Él era un cincuentón de traje sobrio y canas bien peinadas, un oficinista o un empresario; ella una chica joven de cara redondeada y rasgos suaves cual princesa nórdica de Disney. Llevaba un vestido rojo entallado que combinaba con tacos altos: desentonaba perceptiblemente con el lugar y con su compañero.  El hombre nos daba la espalda, que encorbaba levemente sobre la barra, con los dos brazos apoyados a los lados de su trago. Ella, en cambio, estaba parada de lado mirándolo, hablaba cerca de su oído y se reía con una risita que no llegaba hasta nuestra mesa. Con una mano se apoyaba en la barra y con la otra se despejaba, hacia la espalda, la cortina de pelo rubio larguísimo. 

Ese panorama suscitó la curiosidad en nuestra mesa, y ya se sabe que la curiosidad latina no se caracteriza por ser disimulada. Intercambiamos opiniones de lo que creíamos que ahí sucedía, y entiendo que fuimos muy aparentes. Inesperadamente, la chica dejó al hombre en la barra y se acercó a nuestra mesa. Nos saludó con una sonrisa y, en perfecto inglés, con perfectos modales, nos preguntó si estábamos de visita, de dónde éramos, si estábamos disfrutando Copenhague, cuanto tiempo nos quedaríamos. Ante la pregunta, dijo que ella era local. En tono agradable nos deseó una buena estadía y volvió a la barra. Nosotras volvimos a intercambiar miradas, esta vez de sorpresa e incomodidad ante tanto descaro.... Un rato más tarde, cuando estaban de salida, ella levantó la mano en gesto de saludo, con una sonrisa: ‘Bye, ladies!’. A ninguna de las tres alguna vez nos habían reprendido de forma tan amable, terminante y efectiva. Había sido la única manera posible, sino menos esperada, de pasar calor en Dinamarca, en pleno febrero.

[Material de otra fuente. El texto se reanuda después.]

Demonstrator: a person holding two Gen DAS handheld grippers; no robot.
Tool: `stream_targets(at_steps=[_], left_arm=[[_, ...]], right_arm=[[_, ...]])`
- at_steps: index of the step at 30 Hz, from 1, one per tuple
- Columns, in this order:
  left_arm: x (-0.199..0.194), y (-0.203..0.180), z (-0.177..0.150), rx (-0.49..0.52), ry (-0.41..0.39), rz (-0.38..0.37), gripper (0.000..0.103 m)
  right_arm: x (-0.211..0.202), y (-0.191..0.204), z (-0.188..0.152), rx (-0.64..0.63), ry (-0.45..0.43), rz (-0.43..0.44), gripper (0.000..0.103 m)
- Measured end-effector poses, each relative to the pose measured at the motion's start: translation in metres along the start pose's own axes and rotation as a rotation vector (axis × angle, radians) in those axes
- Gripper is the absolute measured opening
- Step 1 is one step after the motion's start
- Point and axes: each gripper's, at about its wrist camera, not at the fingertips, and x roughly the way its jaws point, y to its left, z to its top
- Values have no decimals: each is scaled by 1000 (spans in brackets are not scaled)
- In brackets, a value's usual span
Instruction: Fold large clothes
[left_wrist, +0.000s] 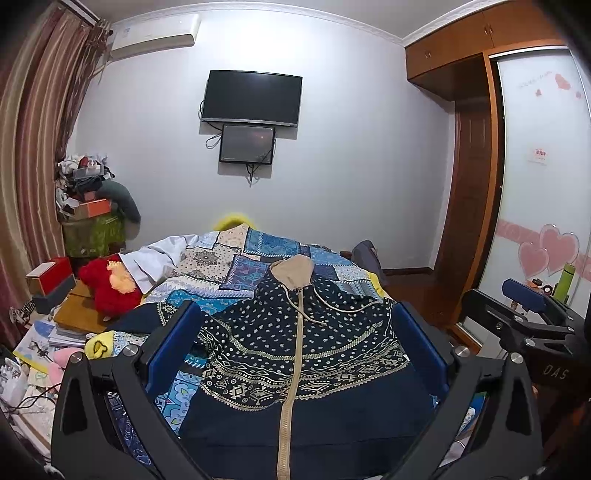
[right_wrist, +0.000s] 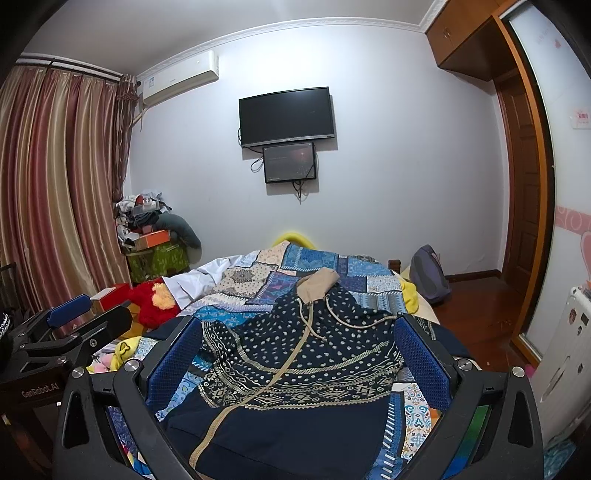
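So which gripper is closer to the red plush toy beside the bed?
Left. The left gripper hangs open over the hoodie on the side where the red plush toy lies. The right gripper sits farther over, with the left one between it and the toy.

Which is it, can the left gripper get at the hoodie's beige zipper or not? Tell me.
Probably yes. The left gripper hangs open over the hoodie, and the zipper runs bare between its fingers, with nothing lying across it.
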Motion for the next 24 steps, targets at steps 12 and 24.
stream_targets(at_steps=[12,24], left_arm=[[0,-1,3,5,0,0,103],[-1,-4,3,9,-2,1,103]], right_arm=[[0,0,0,-2,1,0,103],[6,-1,-5,0,2,-3,103]])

Fue el último invierno que vería en tres años, y hasta hoy nunca he vuelto a pasar semejante frío, ni a dejar que mi curiosidad meta tanto las narices donde no la llaman. No sé, quién sabe, capaz son los malos hábitos hacia los que gravito en el maldito invierno.... No lo dudo cuando digo que me quedo con los 42 grados que hacen en mi tierra mientras escribo.